Return the lines of the listing below exactly as they appear, beginning at the one with "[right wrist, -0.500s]" and stopping after the one with "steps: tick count"; do not include pictures.

★ ★ ★

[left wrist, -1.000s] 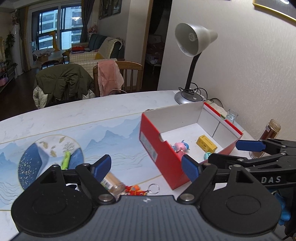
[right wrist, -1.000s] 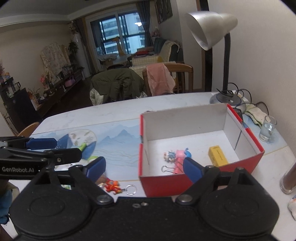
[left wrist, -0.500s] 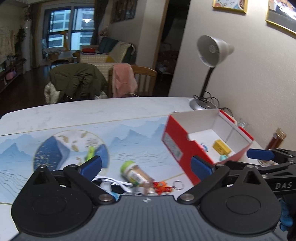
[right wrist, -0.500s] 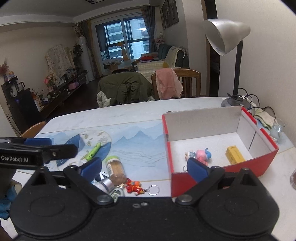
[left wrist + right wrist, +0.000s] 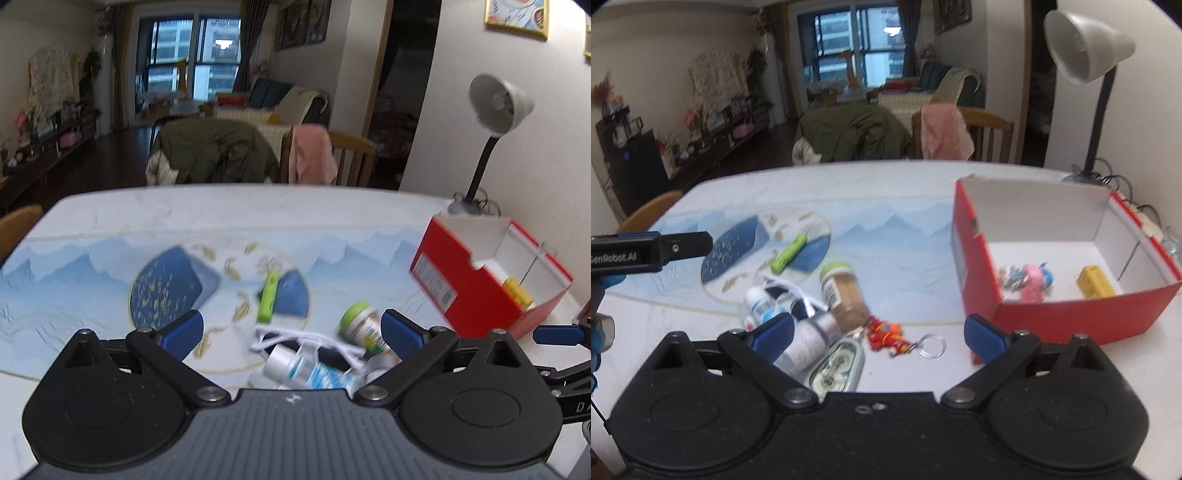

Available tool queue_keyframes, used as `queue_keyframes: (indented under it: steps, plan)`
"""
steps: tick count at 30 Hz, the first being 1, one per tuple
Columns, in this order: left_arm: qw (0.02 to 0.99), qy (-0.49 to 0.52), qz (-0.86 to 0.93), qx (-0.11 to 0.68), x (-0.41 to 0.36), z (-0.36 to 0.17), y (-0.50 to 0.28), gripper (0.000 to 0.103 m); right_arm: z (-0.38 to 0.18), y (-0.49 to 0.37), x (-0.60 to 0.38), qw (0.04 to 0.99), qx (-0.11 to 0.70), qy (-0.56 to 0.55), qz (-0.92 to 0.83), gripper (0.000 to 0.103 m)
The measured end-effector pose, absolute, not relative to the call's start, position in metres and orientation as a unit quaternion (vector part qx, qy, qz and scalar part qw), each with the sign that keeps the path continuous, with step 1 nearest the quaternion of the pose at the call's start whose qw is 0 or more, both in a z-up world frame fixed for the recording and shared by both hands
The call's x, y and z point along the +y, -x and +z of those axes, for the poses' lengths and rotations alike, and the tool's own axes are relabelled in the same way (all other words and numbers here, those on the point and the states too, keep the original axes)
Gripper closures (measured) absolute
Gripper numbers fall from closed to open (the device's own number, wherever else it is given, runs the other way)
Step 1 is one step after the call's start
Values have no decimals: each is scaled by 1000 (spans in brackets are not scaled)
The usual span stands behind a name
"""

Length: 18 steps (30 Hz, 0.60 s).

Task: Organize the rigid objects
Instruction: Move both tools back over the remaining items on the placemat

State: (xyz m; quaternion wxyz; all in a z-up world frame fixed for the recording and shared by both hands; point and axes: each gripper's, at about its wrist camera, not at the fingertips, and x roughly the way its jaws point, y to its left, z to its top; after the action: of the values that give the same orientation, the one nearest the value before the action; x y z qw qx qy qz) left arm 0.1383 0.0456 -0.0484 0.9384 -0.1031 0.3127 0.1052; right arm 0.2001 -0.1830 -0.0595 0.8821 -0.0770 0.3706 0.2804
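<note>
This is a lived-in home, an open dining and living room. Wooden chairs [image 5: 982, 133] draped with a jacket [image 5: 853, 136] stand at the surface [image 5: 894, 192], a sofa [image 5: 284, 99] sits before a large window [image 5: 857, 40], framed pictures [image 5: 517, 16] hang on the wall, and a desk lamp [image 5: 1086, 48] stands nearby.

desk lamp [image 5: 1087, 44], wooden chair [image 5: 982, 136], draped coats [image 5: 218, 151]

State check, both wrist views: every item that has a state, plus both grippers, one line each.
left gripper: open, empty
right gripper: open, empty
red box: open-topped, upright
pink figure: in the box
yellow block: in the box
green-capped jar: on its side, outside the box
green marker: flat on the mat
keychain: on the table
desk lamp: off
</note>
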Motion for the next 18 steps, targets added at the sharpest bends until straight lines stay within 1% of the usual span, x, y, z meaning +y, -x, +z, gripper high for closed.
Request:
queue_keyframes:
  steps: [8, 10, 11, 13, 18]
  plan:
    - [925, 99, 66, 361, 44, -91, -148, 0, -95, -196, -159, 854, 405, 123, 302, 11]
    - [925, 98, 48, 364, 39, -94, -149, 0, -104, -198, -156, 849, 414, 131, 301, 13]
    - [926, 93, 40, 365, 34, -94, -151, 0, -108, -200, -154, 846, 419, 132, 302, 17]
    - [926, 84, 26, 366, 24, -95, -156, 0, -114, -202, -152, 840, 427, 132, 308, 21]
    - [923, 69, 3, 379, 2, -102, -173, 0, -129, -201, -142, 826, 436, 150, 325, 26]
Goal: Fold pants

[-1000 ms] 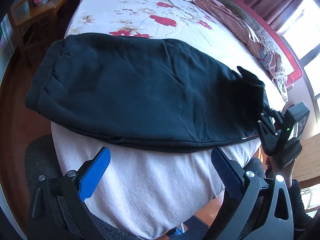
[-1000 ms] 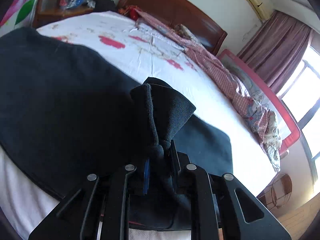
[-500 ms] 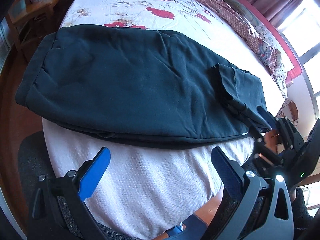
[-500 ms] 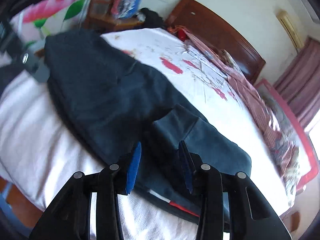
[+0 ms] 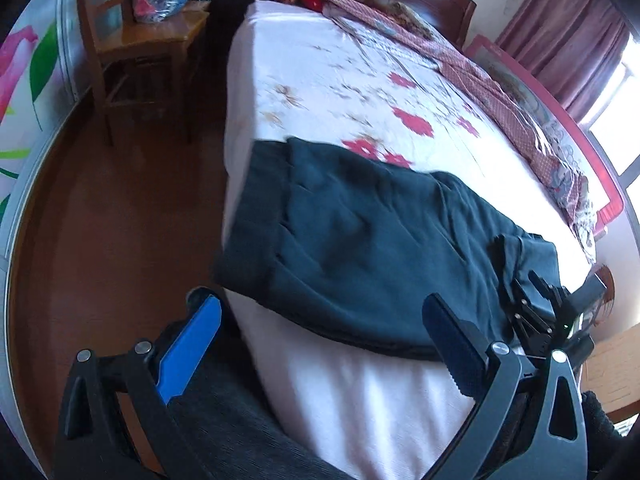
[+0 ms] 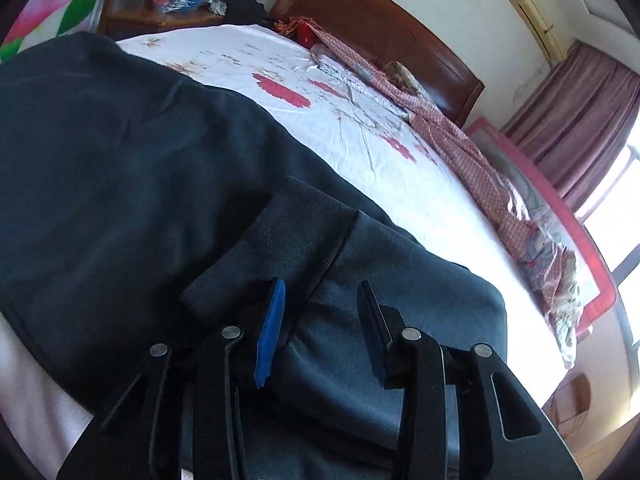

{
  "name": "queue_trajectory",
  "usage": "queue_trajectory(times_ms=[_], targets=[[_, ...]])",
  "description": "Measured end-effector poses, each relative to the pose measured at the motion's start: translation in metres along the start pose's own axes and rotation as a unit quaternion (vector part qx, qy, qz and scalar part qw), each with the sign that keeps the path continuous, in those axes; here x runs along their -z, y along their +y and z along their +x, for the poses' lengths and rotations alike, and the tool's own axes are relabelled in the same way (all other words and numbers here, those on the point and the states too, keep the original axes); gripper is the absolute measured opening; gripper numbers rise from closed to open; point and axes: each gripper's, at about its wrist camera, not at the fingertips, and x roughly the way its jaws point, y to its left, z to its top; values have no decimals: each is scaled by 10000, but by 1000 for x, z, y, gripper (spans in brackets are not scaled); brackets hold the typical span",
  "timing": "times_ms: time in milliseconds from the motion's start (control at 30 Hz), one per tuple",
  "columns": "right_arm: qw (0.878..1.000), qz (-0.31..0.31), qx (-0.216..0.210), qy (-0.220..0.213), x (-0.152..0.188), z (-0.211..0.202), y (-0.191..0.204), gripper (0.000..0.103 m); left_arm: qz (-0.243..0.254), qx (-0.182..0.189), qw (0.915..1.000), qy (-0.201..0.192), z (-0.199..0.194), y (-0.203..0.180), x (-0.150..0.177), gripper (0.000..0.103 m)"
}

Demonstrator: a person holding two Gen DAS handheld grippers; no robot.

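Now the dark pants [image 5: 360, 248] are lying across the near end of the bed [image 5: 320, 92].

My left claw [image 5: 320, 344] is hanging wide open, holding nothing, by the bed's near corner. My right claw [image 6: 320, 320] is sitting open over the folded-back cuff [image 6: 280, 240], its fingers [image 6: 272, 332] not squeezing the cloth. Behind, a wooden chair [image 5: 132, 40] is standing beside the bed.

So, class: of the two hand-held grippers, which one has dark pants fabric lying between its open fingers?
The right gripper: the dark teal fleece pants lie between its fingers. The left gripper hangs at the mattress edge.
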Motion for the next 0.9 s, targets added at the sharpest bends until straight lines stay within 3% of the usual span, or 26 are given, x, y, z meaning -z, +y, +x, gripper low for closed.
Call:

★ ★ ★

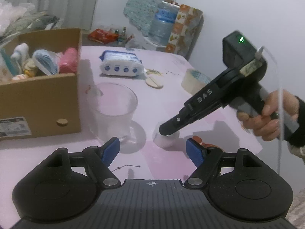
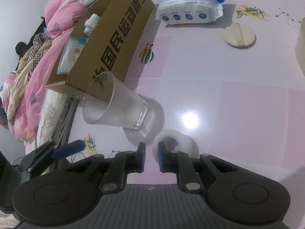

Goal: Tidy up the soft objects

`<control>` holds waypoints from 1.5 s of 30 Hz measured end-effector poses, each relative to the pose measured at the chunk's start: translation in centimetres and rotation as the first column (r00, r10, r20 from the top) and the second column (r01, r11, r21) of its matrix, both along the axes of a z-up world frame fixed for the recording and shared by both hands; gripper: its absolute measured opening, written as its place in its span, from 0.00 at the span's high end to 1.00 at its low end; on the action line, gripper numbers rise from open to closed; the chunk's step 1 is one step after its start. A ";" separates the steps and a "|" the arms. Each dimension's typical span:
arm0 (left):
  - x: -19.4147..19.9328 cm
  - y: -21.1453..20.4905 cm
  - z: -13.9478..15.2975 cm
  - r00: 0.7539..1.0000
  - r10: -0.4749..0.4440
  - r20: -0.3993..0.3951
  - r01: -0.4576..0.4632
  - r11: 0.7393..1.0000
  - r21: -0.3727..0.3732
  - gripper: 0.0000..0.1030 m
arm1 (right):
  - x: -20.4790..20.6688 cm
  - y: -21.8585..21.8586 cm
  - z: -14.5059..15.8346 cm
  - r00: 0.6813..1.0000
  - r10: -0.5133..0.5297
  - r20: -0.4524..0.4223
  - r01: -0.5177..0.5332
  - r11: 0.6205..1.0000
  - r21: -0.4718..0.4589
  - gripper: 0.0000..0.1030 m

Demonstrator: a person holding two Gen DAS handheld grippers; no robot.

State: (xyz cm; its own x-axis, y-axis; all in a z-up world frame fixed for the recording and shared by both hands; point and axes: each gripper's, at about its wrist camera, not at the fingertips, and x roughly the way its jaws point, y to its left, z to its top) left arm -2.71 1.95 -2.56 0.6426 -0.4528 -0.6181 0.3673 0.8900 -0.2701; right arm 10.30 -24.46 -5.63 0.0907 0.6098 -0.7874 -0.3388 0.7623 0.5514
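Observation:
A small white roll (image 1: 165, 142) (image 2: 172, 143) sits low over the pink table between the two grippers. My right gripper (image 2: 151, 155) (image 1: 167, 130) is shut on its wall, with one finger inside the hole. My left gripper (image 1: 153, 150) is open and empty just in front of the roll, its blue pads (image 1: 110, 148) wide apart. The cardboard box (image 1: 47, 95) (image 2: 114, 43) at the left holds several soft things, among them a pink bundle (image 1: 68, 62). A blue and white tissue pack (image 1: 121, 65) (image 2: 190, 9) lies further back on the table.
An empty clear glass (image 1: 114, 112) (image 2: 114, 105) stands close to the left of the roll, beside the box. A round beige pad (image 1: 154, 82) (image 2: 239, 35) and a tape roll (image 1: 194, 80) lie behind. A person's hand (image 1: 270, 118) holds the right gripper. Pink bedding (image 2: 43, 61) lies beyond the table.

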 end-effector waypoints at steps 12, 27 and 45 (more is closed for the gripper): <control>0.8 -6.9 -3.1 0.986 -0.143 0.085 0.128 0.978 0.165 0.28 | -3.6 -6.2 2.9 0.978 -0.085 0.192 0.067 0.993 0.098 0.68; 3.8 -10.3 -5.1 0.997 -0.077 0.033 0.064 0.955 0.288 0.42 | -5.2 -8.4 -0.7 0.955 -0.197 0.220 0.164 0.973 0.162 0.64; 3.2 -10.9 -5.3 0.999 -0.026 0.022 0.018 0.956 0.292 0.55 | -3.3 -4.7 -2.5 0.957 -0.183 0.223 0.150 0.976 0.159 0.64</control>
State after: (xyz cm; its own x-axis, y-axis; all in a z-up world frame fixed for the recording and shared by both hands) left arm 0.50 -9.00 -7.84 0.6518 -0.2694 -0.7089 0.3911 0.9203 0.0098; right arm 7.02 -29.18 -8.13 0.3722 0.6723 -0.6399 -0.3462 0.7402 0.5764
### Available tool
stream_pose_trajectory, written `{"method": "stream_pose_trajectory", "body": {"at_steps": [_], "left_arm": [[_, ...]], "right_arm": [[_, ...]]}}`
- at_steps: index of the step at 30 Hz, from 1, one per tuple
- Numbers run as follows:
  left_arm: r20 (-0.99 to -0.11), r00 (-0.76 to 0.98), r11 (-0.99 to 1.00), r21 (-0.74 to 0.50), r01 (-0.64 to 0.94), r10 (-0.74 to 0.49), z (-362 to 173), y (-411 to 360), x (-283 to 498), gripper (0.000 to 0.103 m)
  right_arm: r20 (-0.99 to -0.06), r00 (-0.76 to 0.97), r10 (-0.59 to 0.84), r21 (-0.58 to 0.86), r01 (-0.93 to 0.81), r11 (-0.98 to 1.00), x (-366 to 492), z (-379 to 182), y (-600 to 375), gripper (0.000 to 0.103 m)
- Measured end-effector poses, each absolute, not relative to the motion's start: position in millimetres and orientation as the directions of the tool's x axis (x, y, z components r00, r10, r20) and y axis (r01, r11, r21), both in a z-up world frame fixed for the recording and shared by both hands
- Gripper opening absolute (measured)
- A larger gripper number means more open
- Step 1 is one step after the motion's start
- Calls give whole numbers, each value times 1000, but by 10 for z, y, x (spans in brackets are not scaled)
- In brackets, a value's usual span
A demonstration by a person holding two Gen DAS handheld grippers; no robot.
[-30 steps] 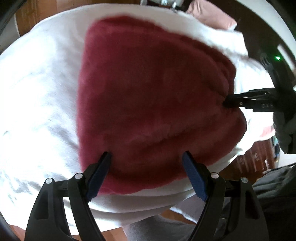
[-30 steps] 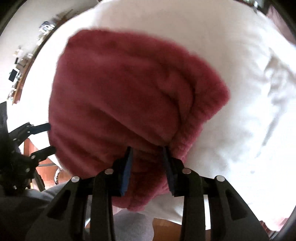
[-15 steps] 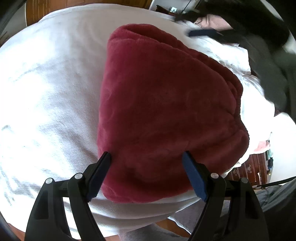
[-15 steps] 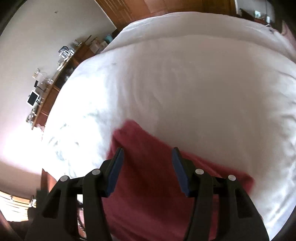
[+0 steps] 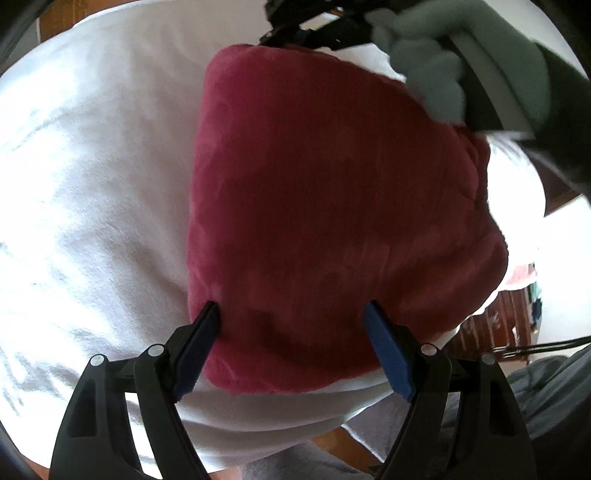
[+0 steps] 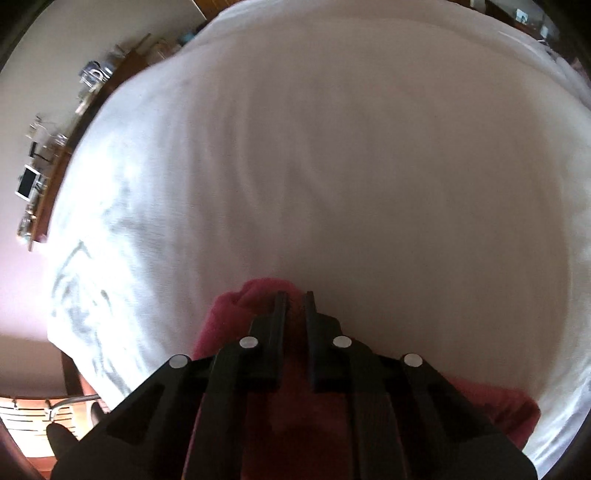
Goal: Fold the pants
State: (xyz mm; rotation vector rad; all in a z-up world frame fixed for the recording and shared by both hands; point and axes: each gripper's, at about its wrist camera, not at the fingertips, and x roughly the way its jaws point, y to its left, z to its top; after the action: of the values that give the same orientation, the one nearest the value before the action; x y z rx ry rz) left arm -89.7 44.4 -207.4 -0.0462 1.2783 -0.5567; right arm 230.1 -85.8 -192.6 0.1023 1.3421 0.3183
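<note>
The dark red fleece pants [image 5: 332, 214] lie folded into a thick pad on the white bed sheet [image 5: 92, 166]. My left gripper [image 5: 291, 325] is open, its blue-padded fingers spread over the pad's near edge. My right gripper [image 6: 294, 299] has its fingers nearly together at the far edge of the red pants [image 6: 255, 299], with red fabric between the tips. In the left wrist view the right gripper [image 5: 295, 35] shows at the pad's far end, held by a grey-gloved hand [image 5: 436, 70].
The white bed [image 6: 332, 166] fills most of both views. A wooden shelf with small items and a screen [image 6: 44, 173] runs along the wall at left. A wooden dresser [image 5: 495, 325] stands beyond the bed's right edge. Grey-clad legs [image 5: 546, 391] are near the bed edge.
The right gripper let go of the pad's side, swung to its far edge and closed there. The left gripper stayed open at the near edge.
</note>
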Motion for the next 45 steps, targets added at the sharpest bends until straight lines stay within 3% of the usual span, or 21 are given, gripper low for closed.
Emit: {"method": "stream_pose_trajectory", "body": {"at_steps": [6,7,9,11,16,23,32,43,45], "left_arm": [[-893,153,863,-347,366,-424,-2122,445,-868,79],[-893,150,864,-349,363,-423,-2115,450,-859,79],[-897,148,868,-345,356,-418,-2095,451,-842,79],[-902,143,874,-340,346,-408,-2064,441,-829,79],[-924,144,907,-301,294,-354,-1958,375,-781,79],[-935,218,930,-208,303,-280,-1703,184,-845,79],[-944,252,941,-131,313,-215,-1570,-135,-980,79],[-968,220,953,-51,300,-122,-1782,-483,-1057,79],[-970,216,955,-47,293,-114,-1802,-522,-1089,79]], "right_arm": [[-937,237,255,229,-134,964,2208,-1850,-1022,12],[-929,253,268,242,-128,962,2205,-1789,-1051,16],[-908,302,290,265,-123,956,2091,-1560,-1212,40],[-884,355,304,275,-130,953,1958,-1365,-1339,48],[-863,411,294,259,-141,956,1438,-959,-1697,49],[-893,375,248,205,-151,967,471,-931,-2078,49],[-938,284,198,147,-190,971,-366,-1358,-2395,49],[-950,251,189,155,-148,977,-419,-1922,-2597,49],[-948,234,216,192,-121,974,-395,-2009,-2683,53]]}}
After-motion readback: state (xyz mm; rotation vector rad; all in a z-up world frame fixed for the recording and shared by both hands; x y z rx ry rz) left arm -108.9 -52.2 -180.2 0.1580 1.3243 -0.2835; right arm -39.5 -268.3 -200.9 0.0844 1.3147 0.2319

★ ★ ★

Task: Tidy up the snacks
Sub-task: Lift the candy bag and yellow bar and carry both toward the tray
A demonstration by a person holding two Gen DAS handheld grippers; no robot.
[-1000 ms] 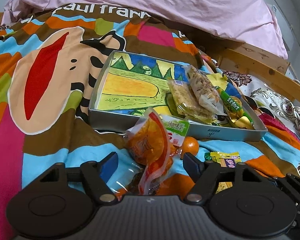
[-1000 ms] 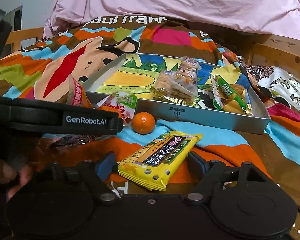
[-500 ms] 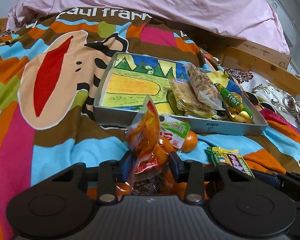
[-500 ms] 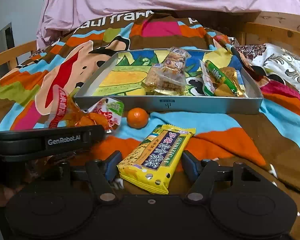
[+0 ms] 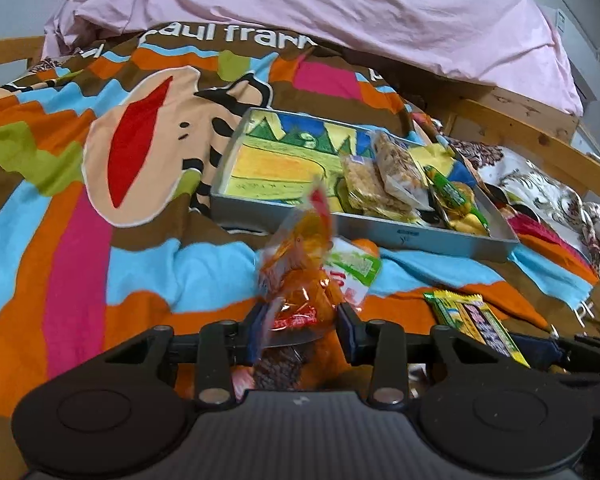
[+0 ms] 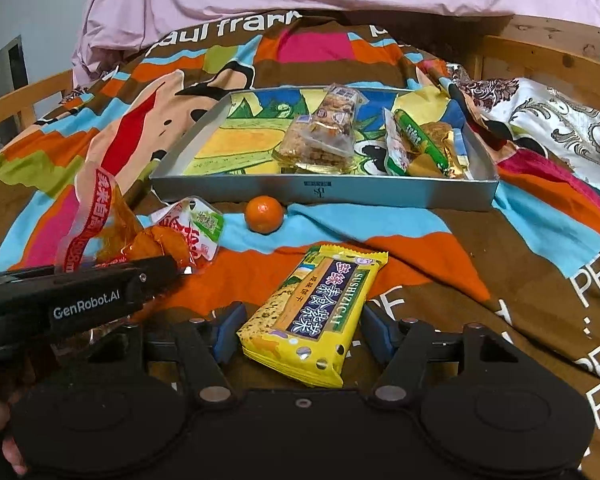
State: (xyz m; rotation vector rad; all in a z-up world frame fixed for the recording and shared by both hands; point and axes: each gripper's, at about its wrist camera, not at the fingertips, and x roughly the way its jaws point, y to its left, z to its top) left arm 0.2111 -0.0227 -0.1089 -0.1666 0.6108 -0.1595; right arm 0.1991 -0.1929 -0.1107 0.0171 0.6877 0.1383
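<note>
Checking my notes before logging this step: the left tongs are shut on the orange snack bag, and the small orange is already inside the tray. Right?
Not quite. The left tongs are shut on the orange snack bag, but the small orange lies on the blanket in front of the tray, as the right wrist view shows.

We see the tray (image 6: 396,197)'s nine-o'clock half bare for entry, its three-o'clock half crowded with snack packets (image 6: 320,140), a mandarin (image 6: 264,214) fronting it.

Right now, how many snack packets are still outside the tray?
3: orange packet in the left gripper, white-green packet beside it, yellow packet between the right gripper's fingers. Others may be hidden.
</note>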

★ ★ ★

[Output below]
[right wrist, -0.500s] 
[left wrist + right wrist, +0.000s] 

Available tool queue_keyframes, used as `queue_keyframes: (indented under it: steps, plan)`
"""
steps: tick count at 30 Hz, the first being 1, one per tuple

The response has been given in full.